→ **WHAT THE EXERCISE ASKS**: Print each entry exactly, all the way through.

→ **RECORDS PROVIDED**:
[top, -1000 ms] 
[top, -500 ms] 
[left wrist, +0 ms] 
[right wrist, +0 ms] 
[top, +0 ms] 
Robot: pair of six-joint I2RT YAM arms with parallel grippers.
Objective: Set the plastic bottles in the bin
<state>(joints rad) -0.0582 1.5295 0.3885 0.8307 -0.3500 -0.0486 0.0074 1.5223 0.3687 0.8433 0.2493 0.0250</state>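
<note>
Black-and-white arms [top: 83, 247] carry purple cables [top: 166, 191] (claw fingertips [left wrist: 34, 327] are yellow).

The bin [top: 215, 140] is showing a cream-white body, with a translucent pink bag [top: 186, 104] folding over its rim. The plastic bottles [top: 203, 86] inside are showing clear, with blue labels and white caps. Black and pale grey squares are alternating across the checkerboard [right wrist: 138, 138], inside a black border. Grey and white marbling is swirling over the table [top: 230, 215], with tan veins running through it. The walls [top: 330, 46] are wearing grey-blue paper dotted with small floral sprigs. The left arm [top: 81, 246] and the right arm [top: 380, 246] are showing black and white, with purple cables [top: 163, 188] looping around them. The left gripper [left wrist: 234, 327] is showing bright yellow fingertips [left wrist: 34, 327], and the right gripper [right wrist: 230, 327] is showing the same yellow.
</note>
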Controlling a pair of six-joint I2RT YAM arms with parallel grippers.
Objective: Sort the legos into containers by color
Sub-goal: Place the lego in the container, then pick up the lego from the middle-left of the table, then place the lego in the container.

→ **OUTPUT OF THE TASK**:
[top, -1000 ms] 
[top, -500 ms] 
[left wrist, +0 ms] 
[right wrist, +0 ms] 
[top, +0 ms] 
Robot: pair of six-joint I2RT YAM arms with parallel grippers.
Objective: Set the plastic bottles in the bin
<state>(joints rad) -0.0582 1.5295 0.3885 0.8307 -0.3500 -0.0486 0.0074 1.5223 0.3687 0.8433 0.2493 0.0250</state>
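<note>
Black-and-white arms [top: 83, 247] carry purple cables [top: 166, 191] (claw fingertips [left wrist: 34, 327] are yellow).

The bin [top: 215, 140] is showing a cream-white body, with a translucent pink bag [top: 186, 104] folding over its rim. The plastic bottles [top: 203, 86] inside are showing clear, with blue labels and white caps. Black and pale grey squares are alternating across the checkerboard [right wrist: 138, 138], inside a black border. Grey and white marbling is swirling over the table [top: 230, 215], with tan veins running through it. The walls [top: 330, 46] are wearing grey-blue paper dotted with small floral sprigs. The left arm [top: 81, 246] and the right arm [top: 380, 246] are showing black and white, with purple cables [top: 163, 188] looping around them. The left gripper [left wrist: 234, 327] is showing bright yellow fingertips [left wrist: 34, 327], and the right gripper [right wrist: 230, 327] is showing the same yellow.
</note>
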Controlling a pair of six-joint I2RT YAM arms with parallel grippers.
Objective: Sort the legos into containers by color
Sub-goal: Place the lego in the container, then pick up the lego from the middle-left of the table, then place the lego in the container.

There is nothing further to the answer.